Wilder refuses at first to help Lattimore, telling her it's near impossible to even locate the Apaches, who are still fighting a war against the U.S. Army. But he changes his mind after being introduced to a drunken Mexican, Miguel García, who was captured by Cochise's Apaches as a youth, and raised as an Indian. García would later leave the Apaches to return to his hometown of Bavispe, Sonora, only to be shunned by his neighbors. "(García and Wilder) were pariahs," Grove writes, "cast out by their people because of a senseless war."
García eventually agrees to help Wilder and Lattimore find Jimmy. For the two men, rescuing the captive might prove one last chance to quiet their inner demons.
Into the Far Mountains holds up well even if you haven't read Bitter Trumpet or the other Wilder novels, Trail of Rogues (1993) and Man on a Red Horse (1998). Grove weaves enough background for readers to feel Wilder's past torments.
The author's knowledge of horses and Apache culture is exceptional, and he shows it off realistically as García tries to trade, first with Cochise and later with Juh, a fine horse for the kidnapped boy, or information leading to him.

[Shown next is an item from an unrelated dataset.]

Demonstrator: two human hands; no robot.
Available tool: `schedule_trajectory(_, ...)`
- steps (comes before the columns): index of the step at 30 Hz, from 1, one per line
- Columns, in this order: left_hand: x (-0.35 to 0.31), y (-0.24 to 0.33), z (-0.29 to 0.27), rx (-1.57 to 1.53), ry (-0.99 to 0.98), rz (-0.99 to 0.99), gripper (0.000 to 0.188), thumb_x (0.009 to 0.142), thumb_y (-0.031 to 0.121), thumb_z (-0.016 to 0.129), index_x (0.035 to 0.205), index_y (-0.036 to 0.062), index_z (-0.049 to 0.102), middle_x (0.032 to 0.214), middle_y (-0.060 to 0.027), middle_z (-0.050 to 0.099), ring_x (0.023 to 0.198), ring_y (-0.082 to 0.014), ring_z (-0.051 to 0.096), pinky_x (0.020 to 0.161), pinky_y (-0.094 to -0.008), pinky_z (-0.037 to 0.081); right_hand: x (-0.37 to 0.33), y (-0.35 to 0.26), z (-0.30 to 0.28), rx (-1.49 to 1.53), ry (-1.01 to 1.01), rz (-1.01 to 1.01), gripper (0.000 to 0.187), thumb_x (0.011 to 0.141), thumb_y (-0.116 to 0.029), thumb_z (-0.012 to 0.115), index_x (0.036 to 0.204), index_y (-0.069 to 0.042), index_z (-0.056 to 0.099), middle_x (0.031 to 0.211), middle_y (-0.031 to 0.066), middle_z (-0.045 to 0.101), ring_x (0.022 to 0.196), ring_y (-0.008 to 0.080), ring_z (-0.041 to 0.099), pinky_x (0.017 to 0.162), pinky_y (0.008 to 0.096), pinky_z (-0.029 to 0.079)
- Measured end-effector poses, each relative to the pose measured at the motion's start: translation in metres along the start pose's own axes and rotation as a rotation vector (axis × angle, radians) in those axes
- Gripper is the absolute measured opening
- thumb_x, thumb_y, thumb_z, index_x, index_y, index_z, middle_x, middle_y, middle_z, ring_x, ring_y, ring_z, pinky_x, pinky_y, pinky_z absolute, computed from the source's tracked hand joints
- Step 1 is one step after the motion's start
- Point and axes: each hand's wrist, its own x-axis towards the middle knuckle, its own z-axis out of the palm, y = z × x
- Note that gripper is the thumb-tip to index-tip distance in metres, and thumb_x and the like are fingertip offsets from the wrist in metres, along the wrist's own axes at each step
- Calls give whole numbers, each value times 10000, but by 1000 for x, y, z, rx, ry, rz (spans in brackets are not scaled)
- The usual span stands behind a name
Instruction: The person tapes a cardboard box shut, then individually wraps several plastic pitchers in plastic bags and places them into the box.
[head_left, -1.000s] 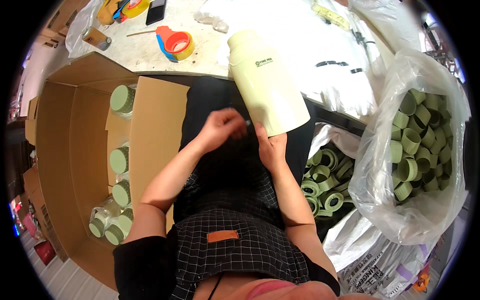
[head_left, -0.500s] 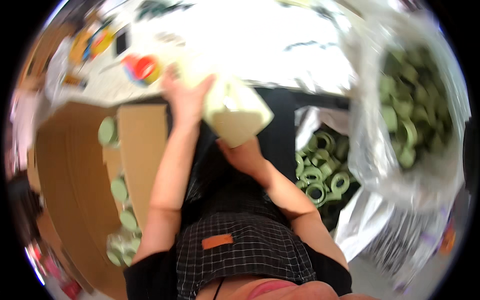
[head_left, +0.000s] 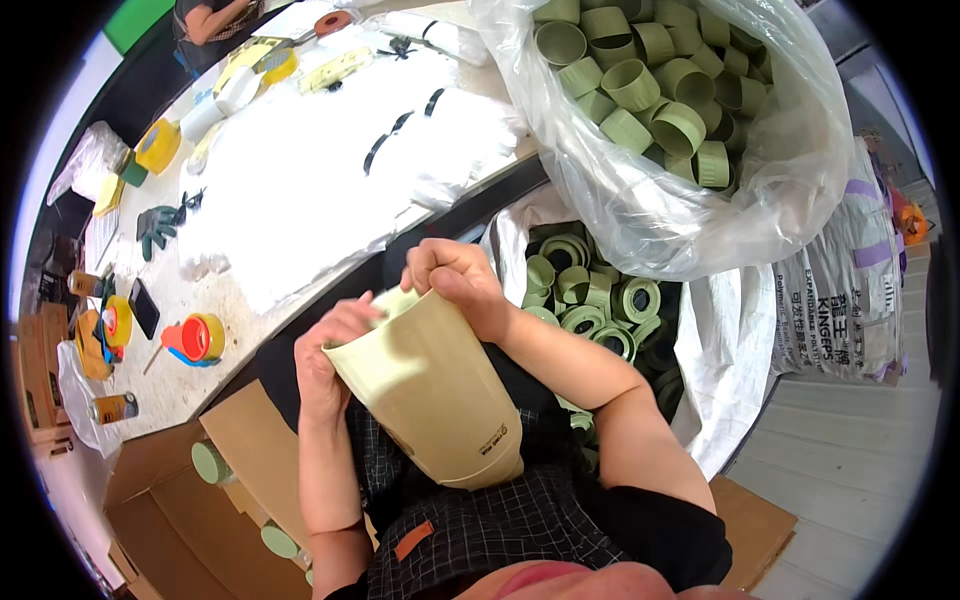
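A pale green plastic container (head_left: 430, 400), tall with rounded sides and an open mouth, leans over my lap with its mouth pointing away from me and a little left. Curled at the left side of its rim is my left hand (head_left: 330, 350), the fingertips blurred near the mouth. My right hand (head_left: 462, 288) is closed over the far right part of the rim, thumb and bent fingers on the edge. Small dark print marks the container's lower right side. Its inside shows only in part, as a bright pale wall.
On the right, a clear plastic bag (head_left: 790, 215) holds several green cups (head_left: 630, 85). Below it, a white sack (head_left: 715, 400) contains green rings (head_left: 640, 300). A cardboard box (head_left: 180, 530) with green round pieces stands at lower left. White bagged goods (head_left: 300, 170) cover the table; tape rolls (head_left: 205, 337) lie leftward.
The container has come from the table edge back over my lap, mouth now in view. Both hands have shifted to its rim. My view has swung to the right.
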Motion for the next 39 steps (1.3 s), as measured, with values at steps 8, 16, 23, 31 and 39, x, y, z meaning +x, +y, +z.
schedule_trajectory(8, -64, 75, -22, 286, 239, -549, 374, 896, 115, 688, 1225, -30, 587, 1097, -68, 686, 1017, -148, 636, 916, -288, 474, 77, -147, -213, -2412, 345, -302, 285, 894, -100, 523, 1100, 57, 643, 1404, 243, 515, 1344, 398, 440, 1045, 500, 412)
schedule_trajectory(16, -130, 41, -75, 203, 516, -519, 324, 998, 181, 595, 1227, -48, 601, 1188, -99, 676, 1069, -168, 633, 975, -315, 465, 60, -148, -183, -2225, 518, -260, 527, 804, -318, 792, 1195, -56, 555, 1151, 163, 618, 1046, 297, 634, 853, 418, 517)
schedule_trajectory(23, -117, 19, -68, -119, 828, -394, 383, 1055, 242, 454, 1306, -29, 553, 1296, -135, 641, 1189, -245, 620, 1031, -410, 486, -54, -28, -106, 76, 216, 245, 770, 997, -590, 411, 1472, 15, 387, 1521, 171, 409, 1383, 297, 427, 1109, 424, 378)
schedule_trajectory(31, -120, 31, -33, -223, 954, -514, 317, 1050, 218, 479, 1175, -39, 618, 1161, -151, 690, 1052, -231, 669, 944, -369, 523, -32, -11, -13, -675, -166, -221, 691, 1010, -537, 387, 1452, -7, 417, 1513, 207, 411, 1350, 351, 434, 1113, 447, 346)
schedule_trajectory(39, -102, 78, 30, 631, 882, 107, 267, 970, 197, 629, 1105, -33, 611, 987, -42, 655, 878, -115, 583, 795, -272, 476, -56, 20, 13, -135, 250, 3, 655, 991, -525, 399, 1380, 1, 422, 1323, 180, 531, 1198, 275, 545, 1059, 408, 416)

Likewise, Grove has a keen eye for detail that vividly captures the flavor of old Tucson, Fort Bowie and the Dragoon Mountains. He knows his period weapons, too, and avoids the irritating mistakes seemingly endemic to Western fiction. Most importantly, Grove knows Western people. His Arizona Territory is filled with hardcases, Indian haters, racists and fair-minded individuals, regular men and women, and more than a few less-than-honorable horse traders. Tucson is also populated with former Yankees and Confederates, and tempers still flare over a war officially over for years.
This continues to trouble Wilder. It seems he can never escape the war.
At 283 pages, Into the Far Mountains is an easy read, and perhaps even a tad overlong at that. Despite its strong points, it probably won't hold the interest of readers who turn their noses up at the gunslinger genre. It lacks the raw power of Bitter Trumpet.
But Western fans will have cause to rejoice: the Western ain't dead. Fred Grove says so; and his writing proves it.